Sunday, January 23, 2011

Advice for a New Writer

The Dude (see May 4, 2010), a freshman in college, had some exciting news for us. His class schedule leaves Fridays open, and he plans to use the uninterrupted time to write. Not papers and course assignments: his own stuff. Things pulled from his imagination and deposited on the page. He has an idea for a play, and goes to a college where students regularly bring their creations to the stage, so apparently he's been inspired.

I tried to contain my enthusiasm, because The Dude withdraws, turtle-like, in the face of overweening parental eagerness. But I’ll confess, I’m thrilled. I’m a big fan of the creative life, and never dreamed that one of my own might choose it. I’m curious to see where this might lead.
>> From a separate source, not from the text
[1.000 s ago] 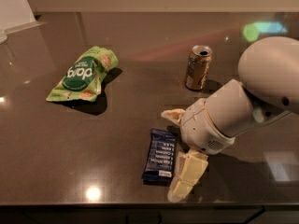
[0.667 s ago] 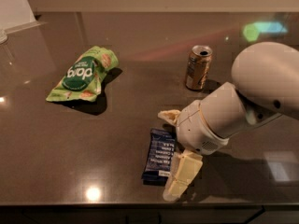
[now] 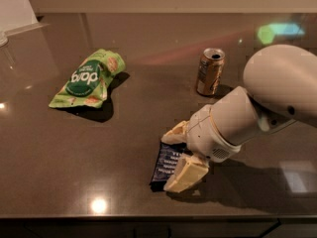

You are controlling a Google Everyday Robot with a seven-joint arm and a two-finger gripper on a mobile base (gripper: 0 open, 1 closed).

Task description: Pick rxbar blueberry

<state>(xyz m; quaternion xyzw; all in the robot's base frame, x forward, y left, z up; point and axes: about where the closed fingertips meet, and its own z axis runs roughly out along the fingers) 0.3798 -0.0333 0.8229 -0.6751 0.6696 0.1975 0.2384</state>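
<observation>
In the camera view, a dark shiny table (image 3: 74, 157) holds 3 things. The rxbar blueberry (image 3: 165, 166) lies flat near the front edge. It is a small dark blue wrapper with pale lines on it. The gripper (image 3: 169, 161) is low, right over the bar. Its 2 cream fingers (image 3: 187, 173) are spread apart, and the bar lies between them. A gold-brown can (image 3: 210, 72) stands upright behind the white arm (image 3: 247, 118). A green snack bag (image 3: 86, 78) lies well apart from the bar.

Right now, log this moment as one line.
flat navy-blue rxbar blueberry wrapper: lying on dark countertop, near edge, not lifted | hand: open, straddling it | green snack bag, gold drink can: apart, untouched
</observation>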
I’m also DYING to talk writing with him. Oh, I want to heap my thoughts and advice and writing stories on him in ways that would undoubtedly make him run for cover and never, ever, take pen to paper again. An apt metaphor would be my woodstove, which gave me a lot of trouble early this winter, because I put too much kindling and fatwood in it to start, and filled the house with smoke. I piled on, way too quickly, and almost destroyed all hopes of lighting a fire.

I don’t want to do that to The Dude.

Start small with a fire, and gently feed the flame, one piece of dry kindling at a time. Make sure the flue’s open and the smoke is gently rising. This takes a bit of patience, but eventually the flames are strong enough for the big wood.

So I’ve kept my mouth shut, for the most part, and just expressed a lot of enthusiasm for his idea and his plan. However, if he were to ask, and I were to tell him, these are the two (only two) pieces of advice I would give a New Writer. Not a young writer: a new writer. Someone with a desire to write and a kernel of an idea:

Get a comfortable chair. Writing is, first and foremost, about sitting alone for long periods of time as you string words together, one by one. This is a basic, physical reality, and the key to The Creative Life. You don’t write by just thinking about it, or talking about it, or sipping cocktails at parties and saying, “Well, this is the novel I plan to write when I retire,” or “If I wrote a play, this is what I’d do ….” Nope.

This is solitary, sedentary, and maddening. You will spend an hour on a paragraph, then throw it out the next day. You will write three pages, only to realize that the last sentence on the third page is actually taking you in a completely new direction and the entire story is going to shift. It’s a process, and discovery happens during that process, but only if you sit down and just do it. Alone. For hours. So get comfortable.

Get acquainted with your characters. I’m a great believer in “Plot Follows Character” and have absolutely found that once I know my characters well, their actions (a.k.a. the plot) naturally follows.

So … how do you get to know your characters? Well, write about them. Move than pencil across the page and get them talking. How do they speak? Accents? Good grammar and big words? Bad grammar and profanities? What do they look like? What do they hum while they’re working? What’s at the gritty bottom of their backpacks? What do they find in the pockets of their winter coats when they pull them out each fall? What do they eat when they eat alone? What secrets do they have?

And … that’s it. Yes, certainly, I could write tomes of advice and suggestions and it would actually be a lot of fun to go over all that. I love to think about writing and talk about writing. But the fact is, I think it all boils down to these two suggestions.

So … good luck, Dude. Fly. Create. Be fearless. What did that teacher say on the Magic Schoolbus, that PBS show you always watched when you were a Little Dude? “Take chances! Get messy! Make mistakes!”

Yes indeed. You’ll find great things in the mess.